If you are starting a nonprofit venture, you can improve its odds of success by writing comprehensive and meaningful bylaws. After all, your organization’s bylaws may guide virtually all aspects of your venture.
Because launching a nonprofit requires accomplishing many tasks, it can be tempting to neglect writing good bylaws. You should not shortcut the process by trying to make another organization’s bylaws fit your organization’s needs, though. Here are three bylaw mistakes nonprofit leaders often make.
1. Not seeking input
Your nonprofit organization likely relies on community leaders, volunteers and others. When you are drafting your bylaws, it is generally a good idea to seek input from a cross-section of your organization. Those from different walks of life may have some excellent ideas for improving your bylaws.

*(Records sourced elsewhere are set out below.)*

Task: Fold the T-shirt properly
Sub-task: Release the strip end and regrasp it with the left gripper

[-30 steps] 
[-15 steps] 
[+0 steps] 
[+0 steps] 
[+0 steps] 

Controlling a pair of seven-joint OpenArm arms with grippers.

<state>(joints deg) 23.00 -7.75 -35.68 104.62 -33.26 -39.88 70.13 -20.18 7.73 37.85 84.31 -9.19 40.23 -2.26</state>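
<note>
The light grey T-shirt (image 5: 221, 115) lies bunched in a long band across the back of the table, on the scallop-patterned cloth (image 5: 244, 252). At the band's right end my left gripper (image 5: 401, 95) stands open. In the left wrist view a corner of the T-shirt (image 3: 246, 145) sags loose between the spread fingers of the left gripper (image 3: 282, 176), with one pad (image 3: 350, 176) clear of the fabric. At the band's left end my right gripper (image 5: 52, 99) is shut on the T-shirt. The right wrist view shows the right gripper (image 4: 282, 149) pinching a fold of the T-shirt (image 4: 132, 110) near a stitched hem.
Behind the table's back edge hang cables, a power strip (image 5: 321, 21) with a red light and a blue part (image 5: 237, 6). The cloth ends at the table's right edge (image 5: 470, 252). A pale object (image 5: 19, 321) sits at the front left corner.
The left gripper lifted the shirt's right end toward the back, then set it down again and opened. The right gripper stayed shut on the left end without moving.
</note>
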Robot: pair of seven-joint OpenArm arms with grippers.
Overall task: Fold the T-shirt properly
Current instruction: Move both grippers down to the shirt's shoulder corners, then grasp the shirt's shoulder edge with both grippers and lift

2. Neglecting to seek legal counsel
Writing bylaws can be a complicated task. Not only must your organization’s set mesh with organizational laws, but they must also be consistent with your regulatory documents. Having an attorney review your bylaws is one of the more effective ways to avoid future problems.
3. Trying to cover too much
While your bylaws are likely to address many important matters, they simply cannot and should not address everything. Your attorney may be able to help you decide what to include and what to reserve for board-approved policies down the road.
While these mistakes are common, this list does not include every possible error you may make when creating your organization’s bylaws. Ultimately, any efforts you put into getting the process right are likely to pay dividends as your nonprofit grows.